The expected copy holds every entry exactly and none of the pictures.

Records drawn from a dataset:
* * * *

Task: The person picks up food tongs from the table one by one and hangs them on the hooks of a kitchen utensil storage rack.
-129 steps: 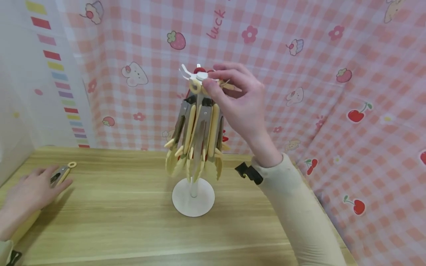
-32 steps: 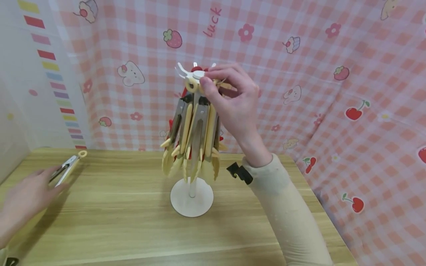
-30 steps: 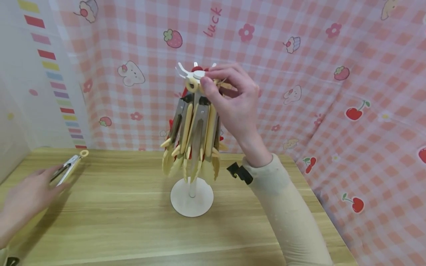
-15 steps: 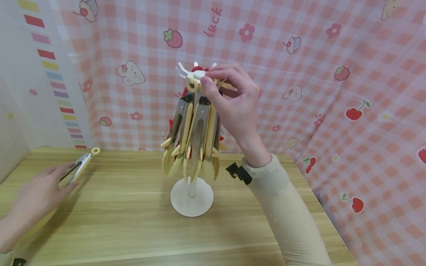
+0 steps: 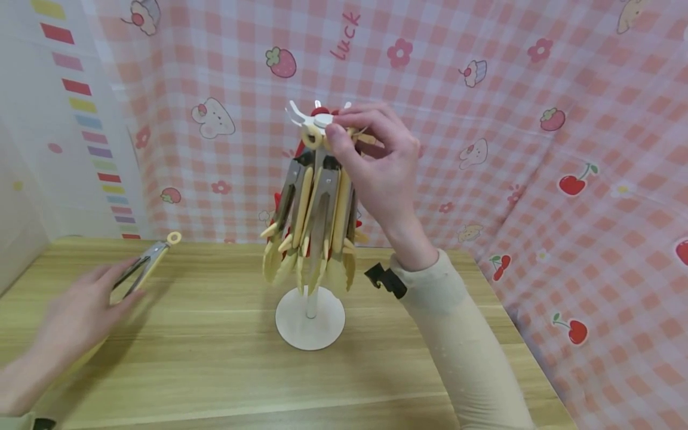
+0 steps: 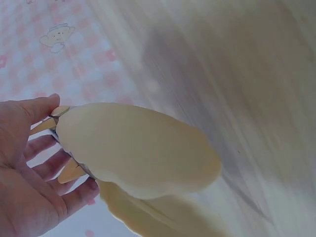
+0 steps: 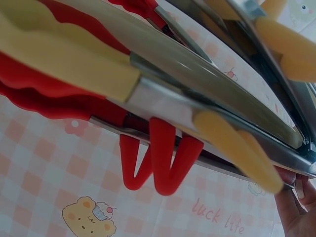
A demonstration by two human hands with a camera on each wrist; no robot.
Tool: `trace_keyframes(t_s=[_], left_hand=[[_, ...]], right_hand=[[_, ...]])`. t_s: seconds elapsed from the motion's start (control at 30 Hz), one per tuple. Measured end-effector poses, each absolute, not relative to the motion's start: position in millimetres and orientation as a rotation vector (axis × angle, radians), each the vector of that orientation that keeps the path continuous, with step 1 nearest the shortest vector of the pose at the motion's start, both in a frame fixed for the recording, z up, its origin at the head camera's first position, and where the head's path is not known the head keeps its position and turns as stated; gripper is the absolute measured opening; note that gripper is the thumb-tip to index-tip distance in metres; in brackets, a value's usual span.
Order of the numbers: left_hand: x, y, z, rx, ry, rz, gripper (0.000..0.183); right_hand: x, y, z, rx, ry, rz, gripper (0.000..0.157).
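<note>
My left hand [image 5: 80, 313] grips a pair of cream-and-steel tongs [image 5: 146, 266] around the middle, over the left of the table, with their ring end pointing away. The left wrist view shows the tongs' broad cream heads [image 6: 133, 148] reaching out past the fingers. At the top of a white rotating rack [image 5: 323, 120], my right hand [image 5: 384, 161] pinches the hub between thumb and fingers. Several cream-and-steel tongs [image 5: 325, 203] hang heads down from its hooks. Behind these hang red tongs [image 7: 163, 163], partly hidden in the head view but plain in the right wrist view.
The rack's round white base [image 5: 310, 334] stands on the wooden table [image 5: 215, 358]. A pink checked cloth [image 5: 242, 77] hangs behind and along the right side. A pale wall panel [image 5: 32, 137] borders the left. At least two white hooks [image 5: 294, 112] show at the rack's upper left.
My left hand has carried the tongs rightward, out from the far left, and their ring end shows farther out. The right hand keeps its hold at the rack top; the view shifted slightly.
</note>
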State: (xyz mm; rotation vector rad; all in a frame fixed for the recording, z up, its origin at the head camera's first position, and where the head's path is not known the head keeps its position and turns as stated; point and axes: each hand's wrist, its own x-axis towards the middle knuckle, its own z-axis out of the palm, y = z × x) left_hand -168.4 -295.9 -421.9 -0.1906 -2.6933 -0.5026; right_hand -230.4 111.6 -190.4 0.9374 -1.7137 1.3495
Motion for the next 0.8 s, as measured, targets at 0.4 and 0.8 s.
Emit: trace_keyframes(t_s=[0.4,0.8], left_hand=[[-165.0,-277.0,-413.1,-0.213,-2.600,-0.513,0.063],[-161.2,-258.9,-406.1,-0.279,-2.401,-0.574,0.069]], right_hand=[[-230.8,110.3,-191.9,0.926,-1.701,1.364,0.021],[-232.9,108.9,-192.6,0.934,-1.675,1.368,0.020]])
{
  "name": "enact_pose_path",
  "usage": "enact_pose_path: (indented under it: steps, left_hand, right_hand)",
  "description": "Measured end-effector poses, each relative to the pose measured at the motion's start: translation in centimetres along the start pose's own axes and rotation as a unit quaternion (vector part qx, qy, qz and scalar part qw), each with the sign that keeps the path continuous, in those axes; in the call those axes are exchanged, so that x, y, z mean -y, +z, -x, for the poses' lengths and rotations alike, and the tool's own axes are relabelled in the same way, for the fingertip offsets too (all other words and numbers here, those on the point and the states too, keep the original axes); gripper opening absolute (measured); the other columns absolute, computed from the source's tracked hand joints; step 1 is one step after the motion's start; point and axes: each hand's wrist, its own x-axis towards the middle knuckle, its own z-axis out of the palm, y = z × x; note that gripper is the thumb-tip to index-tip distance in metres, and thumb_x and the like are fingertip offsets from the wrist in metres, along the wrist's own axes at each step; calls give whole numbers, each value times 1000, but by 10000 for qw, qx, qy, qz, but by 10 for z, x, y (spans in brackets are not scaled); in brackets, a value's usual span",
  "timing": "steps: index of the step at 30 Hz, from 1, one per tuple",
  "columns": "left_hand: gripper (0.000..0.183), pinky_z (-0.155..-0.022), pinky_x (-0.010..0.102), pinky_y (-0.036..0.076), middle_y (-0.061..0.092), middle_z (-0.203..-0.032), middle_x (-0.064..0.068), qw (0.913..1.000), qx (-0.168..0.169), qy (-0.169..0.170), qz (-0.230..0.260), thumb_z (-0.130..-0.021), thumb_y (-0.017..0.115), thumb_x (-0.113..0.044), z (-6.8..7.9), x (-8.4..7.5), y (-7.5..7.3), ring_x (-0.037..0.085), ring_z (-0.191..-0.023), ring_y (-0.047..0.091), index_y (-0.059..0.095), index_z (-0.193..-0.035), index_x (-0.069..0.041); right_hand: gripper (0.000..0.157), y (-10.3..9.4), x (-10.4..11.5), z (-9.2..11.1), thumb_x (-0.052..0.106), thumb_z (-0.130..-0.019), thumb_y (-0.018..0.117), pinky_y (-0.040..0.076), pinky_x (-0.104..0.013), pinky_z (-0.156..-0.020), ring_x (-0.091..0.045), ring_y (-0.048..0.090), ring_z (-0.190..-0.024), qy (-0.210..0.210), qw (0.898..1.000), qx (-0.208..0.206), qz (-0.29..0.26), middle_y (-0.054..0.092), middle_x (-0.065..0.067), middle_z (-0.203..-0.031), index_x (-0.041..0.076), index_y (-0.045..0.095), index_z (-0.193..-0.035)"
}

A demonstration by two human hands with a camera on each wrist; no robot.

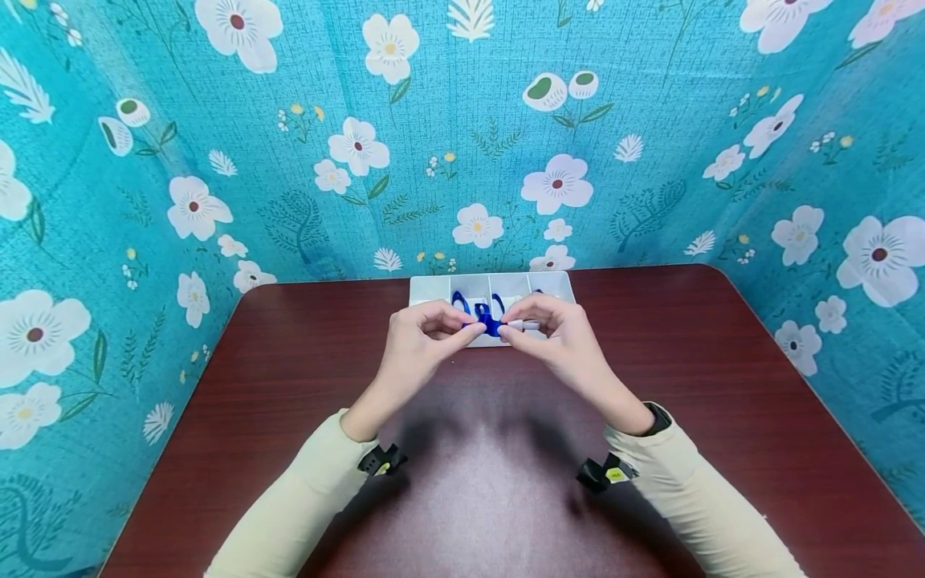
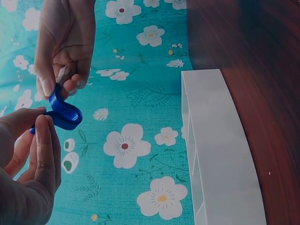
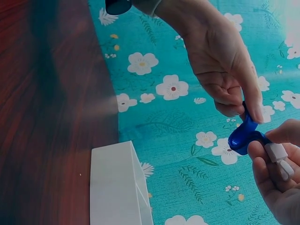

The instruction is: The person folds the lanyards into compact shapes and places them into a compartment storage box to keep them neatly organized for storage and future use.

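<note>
Between my two hands is a blue flat, bendy strip, cable-like (image 1: 491,323), with a white plug-like end (image 3: 276,152). My left hand (image 1: 422,341) pinches one end of the strip between thumb and fingers. At the other end, my right hand (image 1: 564,341) grips it near the white piece, which lies against the fingers. The middle of the blue strip (image 2: 68,117) bends into a curve between the hands. Both hands are over the front of a white divided tray (image 1: 430,287), which they partly hide in the head view.
Blue loops (image 1: 460,302) show in some of the tray's compartments. Beneath is a dark red-brown wooden table (image 1: 325,377). A turquoise flowered cloth (image 1: 448,120) hangs behind the table and along its sides.
</note>
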Motion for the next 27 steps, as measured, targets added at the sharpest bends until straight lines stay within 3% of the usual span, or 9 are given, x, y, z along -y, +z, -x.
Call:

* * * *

▶ _ANSWER TO THIS TASK_
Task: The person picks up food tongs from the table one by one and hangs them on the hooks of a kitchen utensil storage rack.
-129 steps: 
-32 steps: 
-30 steps: 
-15 steps: 
+0 steps: 
+0 steps: 
+0 steps: 
A demonstration by two human hands with a camera on each wrist; no robot.
Tool: `trace_keyframes(t_s=[_], left_hand=[[_, ...]], right_hand=[[_, ...]])`. t_s: seconds elapsed from the motion's start (control at 30 Hz), one per tuple. Measured end-effector poses, each absolute, not relative to the motion's start: position in millimetres and orientation as a rotation vector (axis × angle, radians), each the vector of that orientation that keeps the path continuous, with step 1 nearest the shortest vector of the pose at the motion's start, both in a frame fixed for the recording, z up, its origin at the head camera's first position, and where the head's path is not known the head keeps its position and turns as stated; gripper is the absolute measured opening; note that gripper is the thumb-tip to index-tip distance in metres; in brackets, a value's usual span.
Order of the numbers: left_hand: x, y, z, rx, ry, rz, gripper (0.000..0.183); right_hand: x, y, z, rx, ry, rz, gripper (0.000..0.157).
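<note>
My left hand [image 5: 80, 313] grips a pair of cream-and-steel tongs [image 5: 146, 266] around the middle, over the left of the table, with their ring end pointing away. The left wrist view shows the tongs' broad cream heads [image 6: 133, 148] reaching out past the fingers. At the top of a white rotating rack [image 5: 323, 120], my right hand [image 5: 384, 161] pinches the hub between thumb and fingers. Several cream-and-steel tongs [image 5: 325, 203] hang heads down from its hooks. Behind these hang red tongs [image 7: 163, 163], partly hidden in the head view but plain in the right wrist view.
The rack's round white base [image 5: 310, 334] stands on the wooden table [image 5: 215, 358]. A pink checked cloth [image 5: 242, 77] hangs behind and along the right side. A pale wall panel [image 5: 32, 137] borders the left. At least two white hooks [image 5: 294, 112] show at the rack's upper left.
My left hand has carried the tongs rightward, out from the far left, and their ring end shows farther out. The right hand keeps its hold at the rack top; the view shifted slightly.
</note>
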State: (xyz mm; rotation vector rad; all in a frame fixed for the recording, z up, its origin at the head camera's first position, and where the head's path is not known the head keeps its position and turns as stated; point and axes: each hand's wrist, its own x-axis towards the middle knuckle, its own z-axis out of the palm, y = z × x) left_hand -168.4 -295.9 -421.9 -0.1906 -2.6933 -0.5026; right_hand -230.4 111.6 -190.4 0.9374 -1.7137 1.3495
Motion for the next 0.8 s, as measured, targets at 0.4 and 0.8 s.
Emit: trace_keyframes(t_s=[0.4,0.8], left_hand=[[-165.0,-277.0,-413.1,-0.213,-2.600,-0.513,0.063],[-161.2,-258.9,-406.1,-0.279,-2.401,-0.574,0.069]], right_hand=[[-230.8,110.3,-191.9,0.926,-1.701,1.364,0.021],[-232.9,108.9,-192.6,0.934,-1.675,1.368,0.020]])
{
  "name": "enact_pose_path",
  "usage": "enact_pose_path: (indented under it: steps, left_hand, right_hand)",
  "description": "Measured end-effector poses, each relative to the pose measured at the motion's start: translation in centimetres along the start pose's own axes and rotation as a unit quaternion (vector part qx, qy, qz and scalar part qw), each with the sign that keeps the path continuous, in those axes; in the call those axes are exchanged, so that x, y, z mean -y, +z, -x, for the poses' lengths and rotations alike, and the tool's own axes are relabelled in the same way, for the fingertip offsets too (all other words and numbers here, those on the point and the states too, keep the original axes); gripper opening absolute (measured); the other columns absolute, computed from the source's tracked hand joints; step 1 is one step after the motion's start; point and axes: each hand's wrist, its own x-axis towards the middle knuckle, its own z-axis out of the palm, y = z × x; note that gripper is the thumb-tip to index-tip distance in metres, and thumb_x and the like are fingertip offsets from the wrist in metres, along the wrist's own axes at each step; calls give whole numbers, each value times 1000, but by 10000 for qw, qx, qy, qz, but by 10 for z, x, y (spans in brackets are not scaled); in brackets, a value's usual span",
  "timing": "steps: index of the step at 30 Hz, from 1, one per tuple",
  "columns": "left_hand: gripper (0.000..0.183), pinky_z (-0.155..-0.022), pinky_x (-0.010..0.102), pinky_y (-0.036..0.076), middle_y (-0.061..0.092), middle_z (-0.203..-0.032), middle_x (-0.064..0.068), qw (0.913..1.000), qx (-0.168..0.169), qy (-0.169..0.170), qz (-0.230..0.260), thumb_z (-0.130..-0.021), thumb_y (-0.017..0.115), thumb_x (-0.113..0.044), z (-6.8..7.9), x (-8.4..7.5), y (-7.5..7.3), ring_x (-0.037..0.085), ring_z (-0.191..-0.023), ring_y (-0.047..0.091), index_y (-0.059..0.095), index_z (-0.193..-0.035), index_x (-0.069..0.041); right_hand: gripper (0.000..0.157), y (-10.3..9.4), x (-10.4..11.5), z (-9.2..11.1), thumb_x (-0.052..0.106), thumb_z (-0.130..-0.019), thumb_y (-0.018..0.117), pinky_y (-0.040..0.076), pinky_x (-0.104..0.013), pinky_z (-0.156..-0.020), ring_x (-0.091..0.045), ring_y (-0.048..0.090), ring_z (-0.190..-0.024), qy (-0.210..0.210), qw (0.898..1.000), qx (-0.208..0.206), qz (-0.29..0.26), middle_y (-0.054..0.092), middle_x (-0.065..0.067), middle_z (-0.203..-0.031), index_x (-0.041..0.076), index_y (-0.045..0.095), index_z (-0.193..-0.035)"
}

A demonstration by two human hands with a camera on each wrist; no robot.


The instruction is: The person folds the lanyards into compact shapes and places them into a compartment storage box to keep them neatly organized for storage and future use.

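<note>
Between my two hands is a blue flat, bendy strip, cable-like (image 1: 491,323), with a white plug-like end (image 3: 276,152). My left hand (image 1: 422,341) pinches one end of the strip between thumb and fingers. At the other end, my right hand (image 1: 564,341) grips it near the white piece, which lies against the fingers. The middle of the blue strip (image 2: 68,117) bends into a curve between the hands. Both hands are over the front of a white divided tray (image 1: 430,287), which they partly hide in the head view.
Blue loops (image 1: 460,302) show in some of the tray's compartments. Beneath is a dark red-brown wooden table (image 1: 325,377). A turquoise flowered cloth (image 1: 448,120) hangs behind the table and along its sides.
</note>
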Motion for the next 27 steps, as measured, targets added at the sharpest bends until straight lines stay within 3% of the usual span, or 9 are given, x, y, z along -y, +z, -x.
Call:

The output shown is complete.